Strali a parte, il mondo della musica d’autore italiana, e non solo, esulta. Lo testimonia Francesco De Gregori, traduttore delle canzoni di Dylan, nell'album «Amore e furto»: «Non è mai troppo tardi - commenta con gioia - il Nobel a Dylan è anche il riconoscimento definitivo che le canzoni fanno parte a pieno titolo della letteratura di oggi e possono raccontare, al pari della scrittura, del cinema e del teatro, il mondo e le storie degli uomini. Nessuno come lui ha saputo mettere in musica e parole l’epica dell’esistenza, le sue contraddizioni, la sua bellezza». Non sono solo canzonette, per parafrasare Edoardo Bennato: non a caso, un’editrice italiana di progetto come Interlinea ha dedicato ben due volumi di saggi critici in omaggio al Bob Dylan “letterato”, che di sé afferma: «Io sono le mie parole». E si comprende allora come lo scrittore Giovanni Mastrangelo, autore del «Piccolo Buddha», abbia posto al centro del suo nuovo romanzo generazionale, «Il sistema di Gordon» - appena uscito per La Nave di Teseo - proprio l’attesa densa di venerazione di Bob Dylan nella California anni ‘80. Già. Perciò anche un fine “paroliere” come Mogol, alias Giulio Rapetti, commenta entusiasta: «Dylan merita ampiamente il riconoscimento, che rappresenta una grande apertura nei confronti della cultura popolare. Si è finalmente capito che la poesia di oggi è espressa anche dalle canzoni».

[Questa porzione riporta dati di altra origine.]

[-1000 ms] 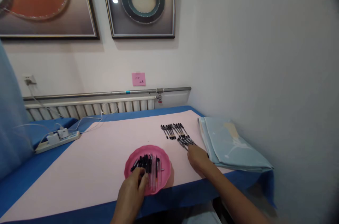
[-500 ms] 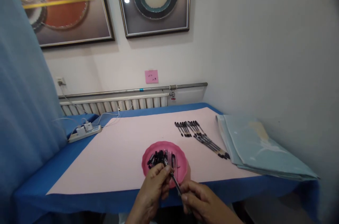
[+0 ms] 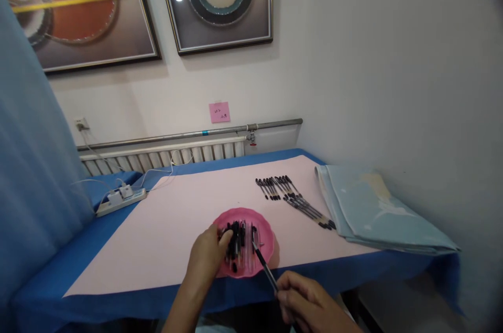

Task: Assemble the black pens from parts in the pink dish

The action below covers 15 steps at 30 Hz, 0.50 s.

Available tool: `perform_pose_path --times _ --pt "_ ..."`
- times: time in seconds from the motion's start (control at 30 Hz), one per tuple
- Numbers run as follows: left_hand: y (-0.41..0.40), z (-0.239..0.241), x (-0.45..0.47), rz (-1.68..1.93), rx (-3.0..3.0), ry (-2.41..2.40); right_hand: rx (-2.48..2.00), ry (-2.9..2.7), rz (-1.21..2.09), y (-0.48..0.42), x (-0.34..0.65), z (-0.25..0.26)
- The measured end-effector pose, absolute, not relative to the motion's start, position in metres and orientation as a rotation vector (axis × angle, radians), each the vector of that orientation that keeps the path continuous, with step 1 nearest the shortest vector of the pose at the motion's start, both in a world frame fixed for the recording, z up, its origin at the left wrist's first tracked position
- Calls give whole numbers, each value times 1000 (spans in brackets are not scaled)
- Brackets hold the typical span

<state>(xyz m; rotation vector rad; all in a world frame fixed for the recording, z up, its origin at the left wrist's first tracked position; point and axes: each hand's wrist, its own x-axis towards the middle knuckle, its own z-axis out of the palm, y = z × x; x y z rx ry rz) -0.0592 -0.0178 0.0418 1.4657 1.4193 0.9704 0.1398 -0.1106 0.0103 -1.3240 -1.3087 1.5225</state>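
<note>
A pink plate [image 3: 265, 228] near the table's front edge holds several black pen caps and clear pen parts. My left hand [image 3: 206, 257] rests on the plate's left side, with its fingers curled among the parts. My right hand [image 3: 306, 304] is closed round a pen [image 3: 262, 261] in front of the plate, and the pen's tip points up over the plate. A row of several assembled black pens [image 3: 293, 196] lies on the pink sheet [image 3: 165, 228], to the right and farther back.
Folded light-blue sheets [image 3: 373, 212] lie at the table's right end against the wall. A white power strip [image 3: 120, 201] with cables sits at the left on the blue tablecloth [image 3: 47, 280]. A blue curtain [image 3: 31, 175] hangs at the left. A radiator runs along the back wall.
My left hand let go of the pen and went back into the plate. My right hand, which had been at the pen row a second ago, now holds the pen alone.
</note>
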Motion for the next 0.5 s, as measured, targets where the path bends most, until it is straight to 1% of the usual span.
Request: perform_pose_path --times 0.17,0.33,0.5 --pt "-51 35 -37 787 1374 1139 -1239 -1218 1627 -112 135 8" --pt "-59 20 -30 914 926 777 -1132 -1168 1752 -119 131 4" --pt "-58 14 -33 979 876 748 -1052 -1094 1856 -117 126 -2"
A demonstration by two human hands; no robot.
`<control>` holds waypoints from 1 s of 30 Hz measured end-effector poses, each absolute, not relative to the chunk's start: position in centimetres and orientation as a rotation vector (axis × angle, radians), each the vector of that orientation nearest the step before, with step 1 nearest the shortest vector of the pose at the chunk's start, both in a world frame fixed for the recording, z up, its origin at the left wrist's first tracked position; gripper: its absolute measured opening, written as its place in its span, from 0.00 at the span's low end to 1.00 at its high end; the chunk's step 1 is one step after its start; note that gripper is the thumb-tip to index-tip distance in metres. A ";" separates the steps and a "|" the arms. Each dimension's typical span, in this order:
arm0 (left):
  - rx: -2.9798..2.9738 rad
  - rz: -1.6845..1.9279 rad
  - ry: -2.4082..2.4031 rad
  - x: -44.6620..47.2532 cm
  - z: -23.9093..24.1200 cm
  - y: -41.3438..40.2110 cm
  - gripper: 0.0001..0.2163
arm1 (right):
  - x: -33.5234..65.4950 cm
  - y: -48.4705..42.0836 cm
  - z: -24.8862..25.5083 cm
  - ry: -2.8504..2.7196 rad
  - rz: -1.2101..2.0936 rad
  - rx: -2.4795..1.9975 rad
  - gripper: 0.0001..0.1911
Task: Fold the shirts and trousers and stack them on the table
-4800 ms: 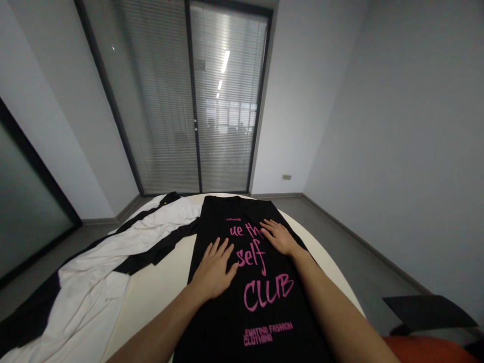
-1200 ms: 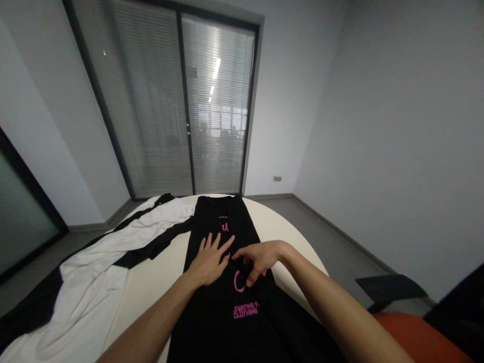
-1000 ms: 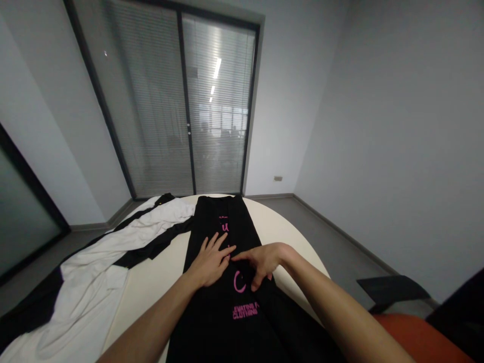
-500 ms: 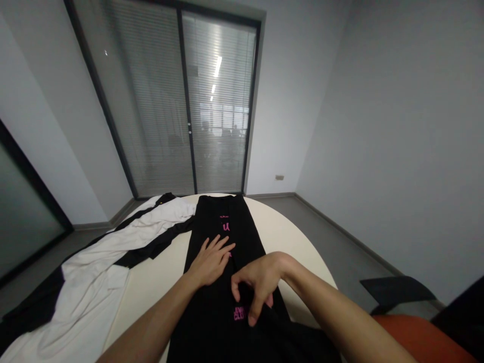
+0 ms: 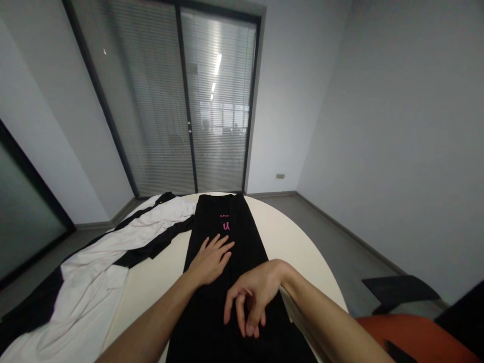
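A black T-shirt (image 5: 244,244) with pink print lies lengthwise on a round white table (image 5: 298,247), folded into a narrow strip so that only a bit of pink lettering shows near the collar. My left hand (image 5: 209,259) rests flat and open on the shirt's left half, fingers spread. My right hand (image 5: 252,296) is over the folded right side nearer to me, fingers curled down with the thumb close to the fingertips, pinching the fabric of the fold.
A white and black garment (image 5: 109,254) sprawls over the table's left side. An orange seat (image 5: 416,338) and a dark chair part (image 5: 397,290) are at the lower right. Glass doors with blinds (image 5: 189,111) stand beyond the table.
The shirt's right side has been folded over the middle, hiding most of the pink print. My right hand has drawn back along the fold toward me. My left hand has stayed flat.
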State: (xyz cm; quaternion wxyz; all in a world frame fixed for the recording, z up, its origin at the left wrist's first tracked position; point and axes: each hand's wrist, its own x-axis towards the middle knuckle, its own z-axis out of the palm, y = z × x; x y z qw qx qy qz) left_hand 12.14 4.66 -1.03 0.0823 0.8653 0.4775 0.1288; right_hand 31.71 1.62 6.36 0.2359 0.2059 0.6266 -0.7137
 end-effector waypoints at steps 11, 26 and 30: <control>2.584 0.379 1.419 12.0 -1.4 4.9 0.22 | 32.7 -0.5 7.5 1.807 -1.748 0.627 0.56; 2.597 0.376 1.416 11.9 -1.2 4.7 0.22 | 33.5 1.5 4.1 2.126 -2.142 0.738 0.32; 2.591 0.370 1.404 11.8 -1.2 4.8 0.22 | 35.0 2.5 3.7 2.056 -1.958 0.864 0.37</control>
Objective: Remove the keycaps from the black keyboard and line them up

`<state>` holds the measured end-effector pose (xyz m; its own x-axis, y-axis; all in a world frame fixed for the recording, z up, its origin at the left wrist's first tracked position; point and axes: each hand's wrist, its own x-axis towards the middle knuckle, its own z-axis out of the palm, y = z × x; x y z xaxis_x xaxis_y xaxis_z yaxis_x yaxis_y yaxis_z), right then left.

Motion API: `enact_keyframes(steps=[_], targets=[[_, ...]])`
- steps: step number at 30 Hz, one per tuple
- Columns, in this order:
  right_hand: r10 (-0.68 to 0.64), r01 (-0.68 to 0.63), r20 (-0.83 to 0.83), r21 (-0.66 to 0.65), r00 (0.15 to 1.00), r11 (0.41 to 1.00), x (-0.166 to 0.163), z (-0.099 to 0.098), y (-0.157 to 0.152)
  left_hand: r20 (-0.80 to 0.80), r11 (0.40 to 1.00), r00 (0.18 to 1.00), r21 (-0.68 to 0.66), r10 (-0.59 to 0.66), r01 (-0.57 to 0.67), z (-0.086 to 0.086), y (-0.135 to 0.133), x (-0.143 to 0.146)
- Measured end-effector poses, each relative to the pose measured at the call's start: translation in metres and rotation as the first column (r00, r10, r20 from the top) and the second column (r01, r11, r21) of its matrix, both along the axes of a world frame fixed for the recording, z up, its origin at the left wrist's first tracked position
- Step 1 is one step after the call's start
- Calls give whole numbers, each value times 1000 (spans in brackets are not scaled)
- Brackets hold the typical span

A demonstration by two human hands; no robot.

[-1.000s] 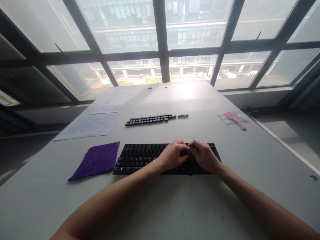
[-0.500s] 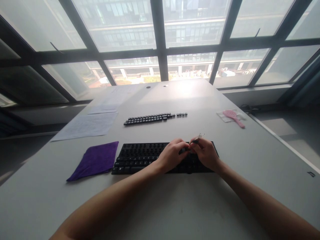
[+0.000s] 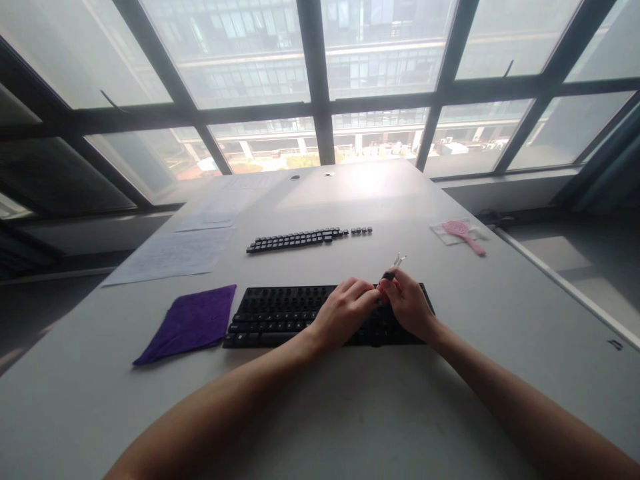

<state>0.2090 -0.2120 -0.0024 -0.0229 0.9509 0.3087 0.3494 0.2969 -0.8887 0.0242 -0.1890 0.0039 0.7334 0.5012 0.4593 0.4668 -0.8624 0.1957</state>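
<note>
A black keyboard (image 3: pixel 280 313) lies on the white table (image 3: pixel 350 413) in front of me. Both hands rest over its right half. My right hand (image 3: pixel 410 308) is closed round a small tool with a pale wire tip (image 3: pixel 397 263) that points up and away. My left hand (image 3: pixel 345 312) is curled beside it, its fingertips pinched against the tool's lower end by the keys. What the left fingers hold, if anything, is hidden. A row of loose black keycaps (image 3: pixel 307 238) is laid out farther back on the table.
A purple cloth (image 3: pixel 190 323) lies left of the keyboard. Printed paper sheets (image 3: pixel 173 253) sit at the back left. A pink brush (image 3: pixel 463 233) on a clear wrapper lies at the right. Large windows (image 3: pixel 320 80) stand beyond the table's far edge.
The tool in my right hand has tilted upward, its tip now higher above the keyboard. Both hands stayed over the keyboard's right half.
</note>
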Motion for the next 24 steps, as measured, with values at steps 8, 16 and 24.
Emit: enact_keyframes(steps=[8, 16, 24], targets=[[-25, 23, -68, -23, 997, 999, -1, -1, 3, 76, 997, 997, -79, 2, 4, 2, -1, 0], [-6, 0, -143, -37, 990, 999, -1, -7, 6, 205, 949, 935, -189, 290, -253, 26, 66, -23], [5, -10, -125, -37, 992, 999, 0, -8, 6, -3, 885, 892, -130, 451, -448, 15, 168, -31]])
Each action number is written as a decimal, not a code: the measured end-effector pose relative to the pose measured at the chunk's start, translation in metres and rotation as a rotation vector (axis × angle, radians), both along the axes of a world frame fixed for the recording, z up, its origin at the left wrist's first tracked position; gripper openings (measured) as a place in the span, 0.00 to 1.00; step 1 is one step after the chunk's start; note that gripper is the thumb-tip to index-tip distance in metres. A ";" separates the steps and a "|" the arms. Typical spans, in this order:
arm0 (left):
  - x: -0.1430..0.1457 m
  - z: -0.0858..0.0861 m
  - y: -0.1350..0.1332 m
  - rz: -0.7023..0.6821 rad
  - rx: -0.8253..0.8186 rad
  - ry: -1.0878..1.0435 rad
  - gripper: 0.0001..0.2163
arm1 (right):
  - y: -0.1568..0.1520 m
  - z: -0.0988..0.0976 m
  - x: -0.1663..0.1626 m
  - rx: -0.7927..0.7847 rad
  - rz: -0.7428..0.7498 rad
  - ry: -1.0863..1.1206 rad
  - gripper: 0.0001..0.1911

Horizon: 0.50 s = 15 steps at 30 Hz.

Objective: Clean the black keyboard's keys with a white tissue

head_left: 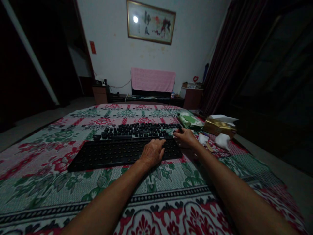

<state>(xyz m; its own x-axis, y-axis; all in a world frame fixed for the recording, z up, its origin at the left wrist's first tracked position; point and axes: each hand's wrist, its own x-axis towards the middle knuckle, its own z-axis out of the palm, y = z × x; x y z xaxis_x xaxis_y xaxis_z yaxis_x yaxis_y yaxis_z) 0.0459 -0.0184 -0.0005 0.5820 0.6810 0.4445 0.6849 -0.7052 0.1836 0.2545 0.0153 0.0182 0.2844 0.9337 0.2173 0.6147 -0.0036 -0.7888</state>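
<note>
Here's the left hand, laid low over the right part of the black keyboard, which lies flat on the cloth-covered bench with rows of small studs bare where keys would sit. Its fingers are bent; whether that grip is clamped on anything, I cannot tell from here. Over to the right hand, just past the keyboard's far right corner: that grip is pinched together on a small dark piece, too dim to name surely. Behind the keyboard, a spread of loose black keys, close to its far edge. Good work here, I'd judge, means the left palm bearing on the solid frame, lightly, so the board can't skid on the cloth and no stud takes sideways load. The pinch wants fingertips only, firm but not squeezing, with the piece turned to face the light, because it's gloomy in here. And mind that right forearm: the crumpled tissue sits near it, so a high elbow and short, straight strokes would avoid scattering those keys.
</note>
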 end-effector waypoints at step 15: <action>0.000 -0.002 0.002 -0.012 -0.026 -0.002 0.15 | 0.049 -0.020 0.015 -0.056 0.042 -0.254 0.06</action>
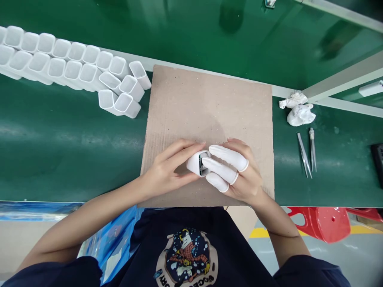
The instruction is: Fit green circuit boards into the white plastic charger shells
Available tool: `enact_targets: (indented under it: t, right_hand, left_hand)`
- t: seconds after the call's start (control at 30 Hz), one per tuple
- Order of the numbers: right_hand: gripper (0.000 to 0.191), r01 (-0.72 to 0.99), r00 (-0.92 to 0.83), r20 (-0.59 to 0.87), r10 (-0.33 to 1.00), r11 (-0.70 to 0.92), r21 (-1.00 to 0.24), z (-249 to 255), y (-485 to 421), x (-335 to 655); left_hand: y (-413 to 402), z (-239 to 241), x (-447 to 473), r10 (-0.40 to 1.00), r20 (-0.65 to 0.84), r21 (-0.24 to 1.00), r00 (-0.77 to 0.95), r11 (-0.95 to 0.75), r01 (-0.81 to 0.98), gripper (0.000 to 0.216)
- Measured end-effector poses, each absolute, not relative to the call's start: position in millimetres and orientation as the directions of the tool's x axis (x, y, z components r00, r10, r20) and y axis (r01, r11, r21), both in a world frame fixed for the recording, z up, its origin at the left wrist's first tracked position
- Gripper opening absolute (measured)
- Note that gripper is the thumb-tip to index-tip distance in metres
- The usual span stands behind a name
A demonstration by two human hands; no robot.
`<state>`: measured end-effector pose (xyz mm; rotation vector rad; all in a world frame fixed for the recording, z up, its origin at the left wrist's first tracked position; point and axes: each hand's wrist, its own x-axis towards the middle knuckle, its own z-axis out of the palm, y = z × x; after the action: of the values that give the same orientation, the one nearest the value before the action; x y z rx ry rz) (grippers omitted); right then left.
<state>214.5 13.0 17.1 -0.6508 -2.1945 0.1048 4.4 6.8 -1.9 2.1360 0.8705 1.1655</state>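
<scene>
A white plastic housing (194,164), open at one end, lies between my hands over the cardboard sheet. Inside its mouth a dark green part, perhaps a circuit board, shows in part. My left hand (169,167) is closed around the housing, thumb on the near side and fingers on the far side. White finger cots cover three digits of my right hand (236,169). One covered fingertip reaches into the open end, and the others rest at or beside its rim. Whether the right fingers grip anything inside is hidden.
Rows of similar white housings (73,69) stand at the back left. The cardboard sheet (209,103) covers the middle of the green table (74,159). Tweezers (304,155) and crumpled white material (301,114) lie at right. A red stool (329,223) stands below the table's edge.
</scene>
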Motion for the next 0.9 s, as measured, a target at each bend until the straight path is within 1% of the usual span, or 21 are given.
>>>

Sulla sua lunghezza d’onda Roberto Vecchioni, che dicendosi «felice» elogia «il premio assegnato al non perfetto che si sublima e arriva al suo massimo, che rompe i canoni e costituisce un precedente», dimostrando che «la letteratura in musica non è inferiore a quella scritta», in piena sintonia con Paolo Conte. Ma non sono solo gli esponenti della musica come arte universale dalla natura multidisciplinare a essere convinti del conferimento del Nobel 2016: l’«Osservatore Romano», con il suo direttore Giovanni Maria Vian, parla ad esempio di «premio alla carriera» riconoscendo «l’intensità di alcune liriche bellissime» di Dylan, capace di influenzare generazioni di cantautori con il suo «invito a non conformarsi. E a pensare con la propria testa».

E il mondo della letteratura italiana? Come ha accolto questa notizia? Il linguista Tullio De Mauro, ex ministro della Pubblica Istruzione, presidente della Fondazione Bellonci e del Premio Strega Ragazzi, non ha dubbi: «È giusto - dice - allargare i confini del Nobel dalla letteratura accademica, patinata, nobile a quella non meno nobile ma di grande circolazione e popolarità in tutti i sensi della parola». Ne è convinto anche lo scrittore Edoardo Albinati, premio Strega 2016 con il fluviale romanzo «La scuola cattolica» (Rizzoli): «Non vedo alcuna contraddizione - afferma Albinati -. La grandezza è grandezza. E la letteratura è un campo molto più ampio di quanto non si creda». Ne sa qualcosa Gabriele Frasca, presidente della Fondazione Premio Napoli, scrittore, saggista e poeta: «È giusto che ci siano reazioni diverse - dice -. Ma non provo nessuno stupore: Bob Dylan è un nome di prestigio come altri, si pensi solo a quel Salinger della canzone che è Leonard Cohen. Credo che alla base di questa scelta, al di là del dato teatrale e della commedia popolare nell’uno, e della musica folk nell’altro, ci sia un elemento che accomuna Fo a Dylan: entrambi hanno fatto riscoprire il valore dell’oralità, cardine della grande trasformazione del ‘900 che non è, come si pensa, il secolo dell’immagine, bensì il secolo breve della voce. In questo senso Bob Dylan rappresenta pure una battaglia per la poesia, con lui straordinariamente viva, nella scia di Dylan Thomas che le ridiede voce nei college e università dove rischia di essere relegata, come denuncia Eric Hobsbawm nel suo libro “La fine della cultura”. In questo senso, il Nobel a lui è un duplice tributo».